After returning to the apartment, she convinces the group to take a chance with her and allow her to be their manager. The night of the contest, she disguises herself to get in and brings the group. She then contacts her people to get them on stage. Matt tells June he's going to leave the group. She thinks he is lying and doing it for Susan, but Michael divulges that Susan married her boyfriend after using Matt to make him jealous. The group gets on stage and performs successfully. Meanwhile, Mrs. Sabol informs Friedkin that she is going to begin taking back control of her company. Matt and June reconcile then brings Mrs. Sabol on stage crediting her, before the group performs an encore.

==Soundtrack==
The soundtrack album was released on Qwest Records following the release of the film. A music video for the modest hit "Do You Want it Right Now" by Siedah Garrett was produced. The song reached #3 on the US Hot Dance Music/Club Play and #63 on the US R&B Charts. Quincy Jones and Tom Bahler acted as executive producers of the album.

Track listing:
1. "Breakin' Out" - Kip Lennon – 3:06 (M. Vieha/J. Ingram/O.E. Brown/B. Walsh). Produced by Mark Vieha and Brock Walsh.
2. "Do You Want it Right Now" - Siedah Garrett – 5:36 (C. Burton/N. Straker). Produced by John "Jellybean" Benitez.
3. "Long as We Believe" - Siedah Garrett and David Swanson – 4:06 (P. Glass/N.M. Walden/W. Afanasieff/T. Bahler/S. Garrett). Produced by Narada Michael Walden.

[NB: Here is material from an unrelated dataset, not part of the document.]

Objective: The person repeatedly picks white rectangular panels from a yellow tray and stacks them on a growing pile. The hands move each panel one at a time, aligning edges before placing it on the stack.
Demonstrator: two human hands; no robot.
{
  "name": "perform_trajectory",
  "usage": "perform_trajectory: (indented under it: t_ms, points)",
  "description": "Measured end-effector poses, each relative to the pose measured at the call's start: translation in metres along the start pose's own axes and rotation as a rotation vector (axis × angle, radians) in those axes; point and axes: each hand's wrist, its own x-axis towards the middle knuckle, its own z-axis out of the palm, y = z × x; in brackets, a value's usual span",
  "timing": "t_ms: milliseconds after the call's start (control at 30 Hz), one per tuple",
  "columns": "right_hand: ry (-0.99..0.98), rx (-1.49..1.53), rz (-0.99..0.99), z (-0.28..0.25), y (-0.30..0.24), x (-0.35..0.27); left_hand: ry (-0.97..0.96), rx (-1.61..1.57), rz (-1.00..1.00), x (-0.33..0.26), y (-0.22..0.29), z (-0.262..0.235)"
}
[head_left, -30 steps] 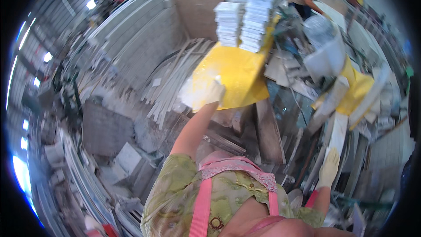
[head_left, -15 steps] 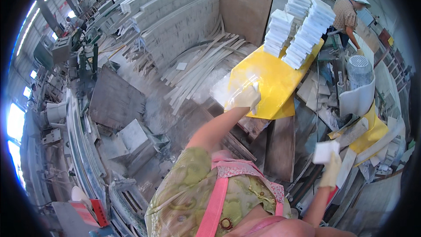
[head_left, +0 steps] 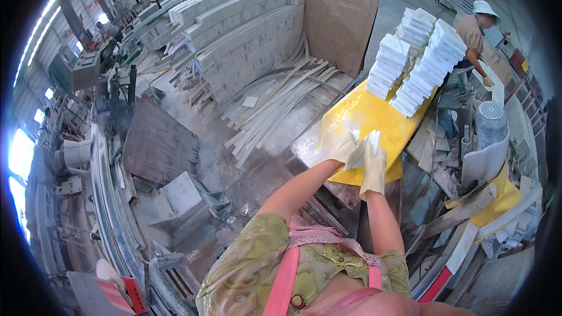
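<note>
Left hand (head_left: 342, 149): gripping one end of a small white tile (head_left: 366, 138).
Right hand (head_left: 373, 164): clasping the same tile.
Position: hovering over the yellow bench (head_left: 357, 114), tile stacks (head_left: 418, 67) lying beyond.

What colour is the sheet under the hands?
Bright yellow sheet, dusted white in places; head view shows it best, beneath both gloved hands.

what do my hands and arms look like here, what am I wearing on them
Both hands wear pale, whitish work gloves: the left hand and the right hand. The forearms are bare below short sleeves of a yellow-green patterned top, crossed by pink straps.
</note>
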Motion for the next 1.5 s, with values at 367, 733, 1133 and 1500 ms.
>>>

4. "Curves" - Siedah Garrett – 5:00 (P. Glass/N.M. Walden). Produced by Narada Michael Walden.
5. "Taste" - Siedah Garrett and David Swanson – 5:28 (D. Swanson/S. Garrett). Produced by Narada Michael Walden.
6. "Showdown" - Pulse featuring Adele Bertei – 5:43 (Jellybean/S. Bray/Toni C.). Produced by John "Jellybean" Benitez.
7. "Survive" - Kip Lennon – 3:40 (T. Bahler/B. Walsh). Produced by Brock Walsh.
8. "Fast Forward" - Kip Lennon – 4:01 (B. Walsh/T. Bahler/J. Van Tongeren/B. Hull). Produced by Brock Walsh.